莫鸢儿唇角衔着一丝若有若无的笑。。
“可是她对我更残忍!宝宝知道自己为什么会晚出生那么久吗?”笑意化作冰冷:“她是王妃的人,却对王爷的每个姬妾都好,对我亦如是,我也曾以为她是好心,可是……她竟然在我的汤碗下药……”

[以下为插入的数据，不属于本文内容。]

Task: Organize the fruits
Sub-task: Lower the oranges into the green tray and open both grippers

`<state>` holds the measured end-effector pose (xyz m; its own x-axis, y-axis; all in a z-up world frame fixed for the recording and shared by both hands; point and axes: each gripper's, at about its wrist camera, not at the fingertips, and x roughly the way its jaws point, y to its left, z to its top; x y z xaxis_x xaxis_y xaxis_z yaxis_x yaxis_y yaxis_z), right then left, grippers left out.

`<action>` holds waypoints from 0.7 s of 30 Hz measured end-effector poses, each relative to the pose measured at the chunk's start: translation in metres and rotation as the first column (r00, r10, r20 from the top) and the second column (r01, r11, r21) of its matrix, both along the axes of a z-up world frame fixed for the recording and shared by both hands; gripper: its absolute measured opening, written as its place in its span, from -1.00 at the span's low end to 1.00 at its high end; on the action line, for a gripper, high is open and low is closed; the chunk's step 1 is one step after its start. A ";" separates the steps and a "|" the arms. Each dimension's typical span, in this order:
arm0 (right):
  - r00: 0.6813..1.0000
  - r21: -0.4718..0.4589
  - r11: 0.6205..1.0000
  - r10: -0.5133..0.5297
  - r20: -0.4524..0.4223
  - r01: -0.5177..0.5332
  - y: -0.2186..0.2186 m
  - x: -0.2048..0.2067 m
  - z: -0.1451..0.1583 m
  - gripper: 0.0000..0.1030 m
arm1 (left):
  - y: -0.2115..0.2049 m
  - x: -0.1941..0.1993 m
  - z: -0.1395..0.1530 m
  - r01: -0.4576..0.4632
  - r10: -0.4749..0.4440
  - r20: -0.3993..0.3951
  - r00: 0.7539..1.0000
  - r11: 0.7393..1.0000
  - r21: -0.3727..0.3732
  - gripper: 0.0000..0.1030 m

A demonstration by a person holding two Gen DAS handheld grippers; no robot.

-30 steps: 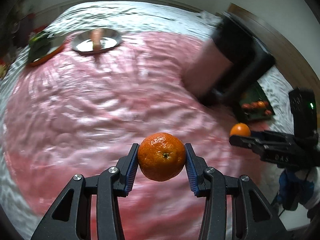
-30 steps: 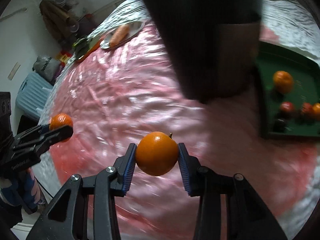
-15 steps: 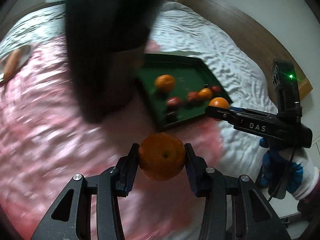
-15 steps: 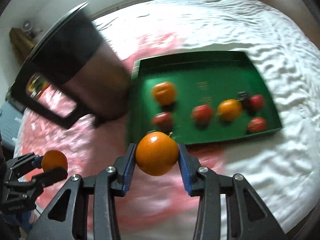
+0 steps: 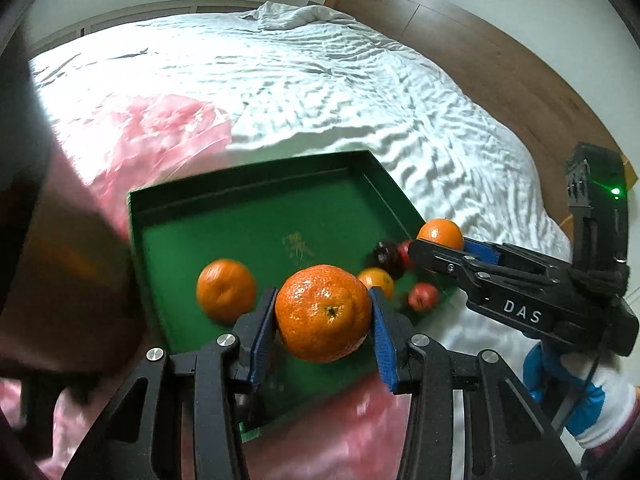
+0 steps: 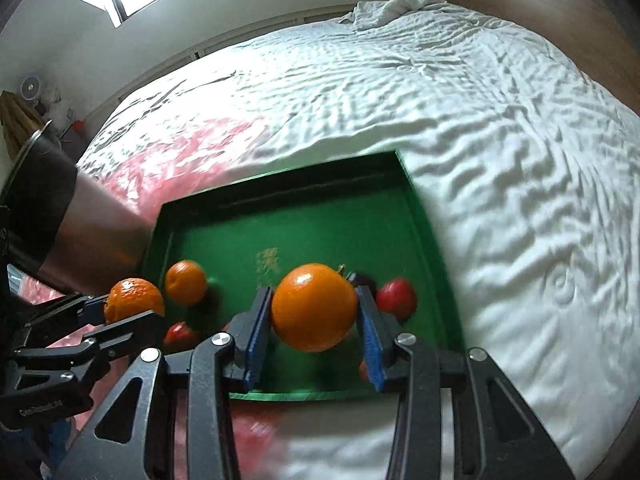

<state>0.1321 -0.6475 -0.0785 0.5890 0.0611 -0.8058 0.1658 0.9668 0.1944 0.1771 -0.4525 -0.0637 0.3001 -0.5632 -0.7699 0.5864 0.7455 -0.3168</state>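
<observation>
Both grippers tilt steeply downward, side by side. The left gripper (image 5: 323,314) has its blue pads (image 5: 262,334) pressed on either side of a round orange fruit (image 5: 323,312). The right gripper (image 6: 314,308) likewise clamps a smooth orange fruit (image 6: 314,306). A white-and-blue gloved hand (image 5: 576,396) grasps the right gripper's handle.

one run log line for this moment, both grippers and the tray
left gripper: shut on left orange | right gripper: shut on right orange | both over green tray | phase: carry
</observation>
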 end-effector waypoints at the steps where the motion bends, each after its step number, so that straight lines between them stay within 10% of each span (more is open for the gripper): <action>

单薄的身子簌簌发抖:“她们就是想让宝宝晚出生,好让王爷误会我,又偏偏无法解释。你知道吗?宝宝出生的时候娘痛了两天一夜,流了好多好多的血,当时真以为要死了,可是没有。此前我一直担心她们会在王爷回来之前杀了我,可是我错了。如果我死在王爷回来之前,她们谁也脱不了干系,可是如果我……”
冷笑:“有什么能比王爷亲自动手好呢?有什么能够比被王爷冷落更残酷呢?此一举,无形无忧。而今又有人开始后悔了,可是谁知道她是在赎罪还是来监视我?宝宝,你知道吗?娘多害怕你是个男孩,如果是男孩……”
锦儿有些窒息,她不知道是因为这个怀抱过于紧致还是因为恐惧。
蒋妈,慈颜长笑的蒋妈,深夜救人的蒋妈,体贴入微的蒋妈,竟是害她们至如斯田地的帮凶吗?如果真的是,这个王府还有可以相信的人吗?她甚至开始怀疑那温热香甜的牛奶是不是也掺了什么不该有的东西……
天气越来越暖,心却越来越冷。
————————————————
莫鸢儿倚在门边,看似望着远处,目光却毫无落点。
风拂动她散在鬓边的碎发,丝丝缕缕的在眼前飘着,却是浑然不觉。
曾经的娇媚不知何时渐渐褪去,可依然很美,美得像一座冷凝的雕像,偶尔眼底会泛起波澜,是希望与失落的交替浮沉。
每天,她都这样站上一下午,即便阴风暴雨,即便萧瑟寒冬,始终如此。